**Exercise description:** The expected output is the data below, character for character, without its pictures.

**Records from a data source:**
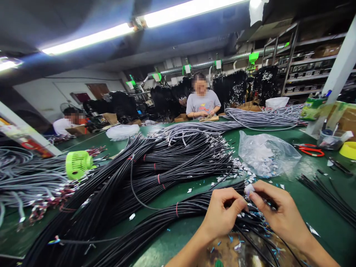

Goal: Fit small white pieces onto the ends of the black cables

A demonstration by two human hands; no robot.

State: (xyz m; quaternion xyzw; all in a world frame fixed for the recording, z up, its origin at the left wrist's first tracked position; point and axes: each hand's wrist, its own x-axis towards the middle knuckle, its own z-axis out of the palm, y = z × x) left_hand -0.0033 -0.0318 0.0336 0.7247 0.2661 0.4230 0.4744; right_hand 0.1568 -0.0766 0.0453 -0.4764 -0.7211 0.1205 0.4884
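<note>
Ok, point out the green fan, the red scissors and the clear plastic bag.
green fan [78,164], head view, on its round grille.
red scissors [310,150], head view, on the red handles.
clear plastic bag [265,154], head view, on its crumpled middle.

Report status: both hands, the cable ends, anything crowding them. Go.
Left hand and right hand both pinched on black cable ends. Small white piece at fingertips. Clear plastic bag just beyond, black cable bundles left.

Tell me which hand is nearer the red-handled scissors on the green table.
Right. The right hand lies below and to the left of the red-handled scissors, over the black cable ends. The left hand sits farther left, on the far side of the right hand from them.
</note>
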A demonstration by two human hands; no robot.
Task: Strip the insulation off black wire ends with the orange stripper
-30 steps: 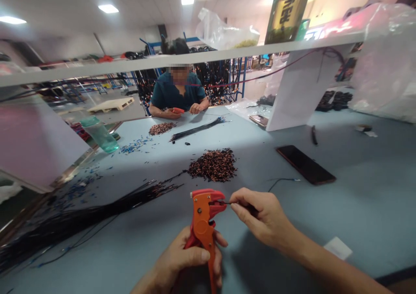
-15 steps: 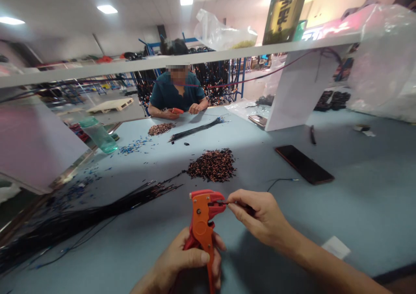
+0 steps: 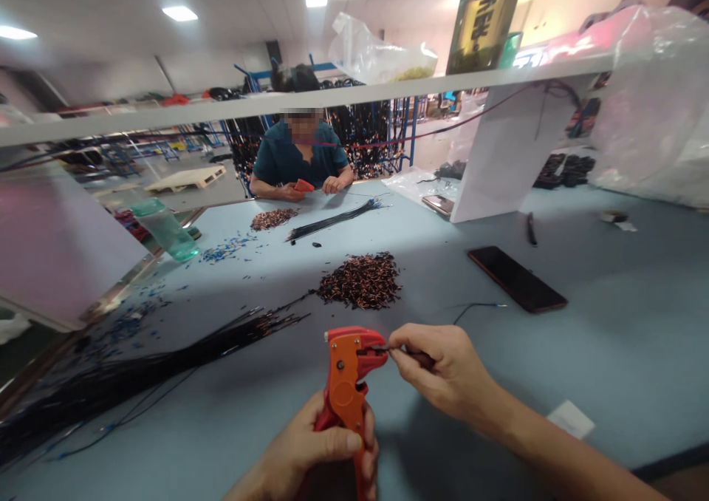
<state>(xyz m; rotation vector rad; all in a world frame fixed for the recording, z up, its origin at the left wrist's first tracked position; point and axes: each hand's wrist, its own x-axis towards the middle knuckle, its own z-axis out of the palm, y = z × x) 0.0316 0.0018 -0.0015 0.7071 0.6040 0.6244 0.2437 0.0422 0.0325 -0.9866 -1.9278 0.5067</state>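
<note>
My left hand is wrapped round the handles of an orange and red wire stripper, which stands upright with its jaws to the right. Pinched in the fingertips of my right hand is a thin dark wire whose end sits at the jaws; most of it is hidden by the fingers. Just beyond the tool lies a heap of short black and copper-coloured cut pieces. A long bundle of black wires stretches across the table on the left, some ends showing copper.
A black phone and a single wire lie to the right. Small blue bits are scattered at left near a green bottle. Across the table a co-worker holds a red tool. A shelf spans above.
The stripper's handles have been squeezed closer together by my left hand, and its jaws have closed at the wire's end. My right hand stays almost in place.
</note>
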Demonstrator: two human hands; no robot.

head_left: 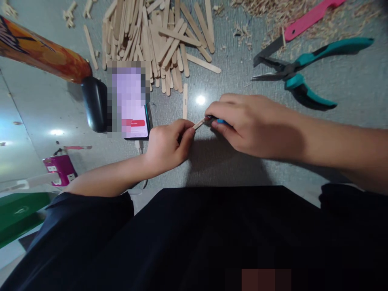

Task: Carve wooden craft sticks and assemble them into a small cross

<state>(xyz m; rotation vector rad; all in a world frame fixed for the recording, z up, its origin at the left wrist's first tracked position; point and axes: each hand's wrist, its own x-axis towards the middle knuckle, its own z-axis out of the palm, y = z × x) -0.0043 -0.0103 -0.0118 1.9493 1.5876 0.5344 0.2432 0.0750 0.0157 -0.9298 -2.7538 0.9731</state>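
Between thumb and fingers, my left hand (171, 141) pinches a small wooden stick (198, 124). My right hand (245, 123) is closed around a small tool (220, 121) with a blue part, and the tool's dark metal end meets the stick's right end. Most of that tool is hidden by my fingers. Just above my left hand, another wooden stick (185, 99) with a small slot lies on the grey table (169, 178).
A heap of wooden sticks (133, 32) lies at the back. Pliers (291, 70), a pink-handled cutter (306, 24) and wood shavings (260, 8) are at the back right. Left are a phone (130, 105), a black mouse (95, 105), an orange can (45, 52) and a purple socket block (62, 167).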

**Your solution:**
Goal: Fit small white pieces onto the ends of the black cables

A demonstration by two human hands; no robot.

State: (xyz m; quaternion xyzw; all in a world frame fixed for the recording, z up, its origin at the left wrist's first tracked position; point and axes: each hand's wrist, its own x-axis towards the middle knuckle, its own z-axis out of the palm, y = z × x) left_hand -0.0033 -0.0318 0.0336 0.7247 0.2661 0.4230 0.4744; right_hand 0.1568 -0.0766 0.0453 -0.4764 -0.7211 0.1205 0.4884
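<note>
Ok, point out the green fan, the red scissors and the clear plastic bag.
green fan [78,164], head view, on its round grille.
red scissors [310,150], head view, on the red handles.
clear plastic bag [265,154], head view, on its crumpled middle.

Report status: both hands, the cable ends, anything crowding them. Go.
Left hand and right hand both pinched on black cable ends. Small white piece at fingertips. Clear plastic bag just beyond, black cable bundles left.

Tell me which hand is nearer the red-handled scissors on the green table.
Right. The right hand lies below and to the left of the red-handled scissors, over the black cable ends. The left hand sits farther left, on the far side of the right hand from them.
</note>
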A demonstration by two human hands; no robot.
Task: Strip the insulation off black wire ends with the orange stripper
-30 steps: 
-15 steps: 
+0 steps: 
<state>(xyz m; rotation vector rad; all in a world frame fixed for the recording, z up, its origin at the left wrist's first tracked position; point and axes: each hand's wrist, its own x-axis towards the middle knuckle, its own z-axis out of the palm, y = z × x) 0.0316 0.0018 -0.0015 0.7071 0.6040 0.6244 0.2437 0.0422 0.0325 -0.9866 -1.9278 0.5067</state>
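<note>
My left hand is wrapped round the handles of an orange and red wire stripper, which stands upright with its jaws to the right. Pinched in the fingertips of my right hand is a thin dark wire whose end sits at the jaws; most of it is hidden by the fingers. Just beyond the tool lies a heap of short black and copper-coloured cut pieces. A long bundle of black wires stretches across the table on the left, some ends showing copper.
A black phone and a single wire lie to the right. Small blue bits are scattered at left near a green bottle. Across the table a co-worker holds a red tool. A shelf spans above.
The stripper's handles have been squeezed closer together by my left hand, and its jaws have closed at the wire's end. My right hand stays almost in place.
</note>
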Demonstrator: two human hands; no robot.

head_left: 

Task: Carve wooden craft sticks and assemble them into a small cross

<state>(xyz m; rotation vector rad; all in a world frame fixed for the recording, z up, its origin at the left wrist's first tracked position; point and axes: each hand's wrist, its own x-axis towards the middle knuckle, its own z-axis out of the palm, y = z × x) -0.0043 -0.0103 -0.0118 1.9493 1.5876 0.5344 0.2432 0.0750 0.0157 -0.9298 -2.7538 0.9731</state>
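Between thumb and fingers, my left hand (171, 141) pinches a small wooden stick (198, 124). My right hand (245, 123) is closed around a small tool (220, 121) with a blue part, and the tool's dark metal end meets the stick's right end. Most of that tool is hidden by my fingers. Just above my left hand, another wooden stick (185, 99) with a small slot lies on the grey table (169, 178).
A heap of wooden sticks (133, 32) lies at the back. Pliers (291, 70), a pink-handled cutter (306, 24) and wood shavings (260, 8) are at the back right. Left are a phone (130, 105), a black mouse (95, 105), an orange can (45, 52) and a purple socket block (62, 167).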

This exercise requires nothing more.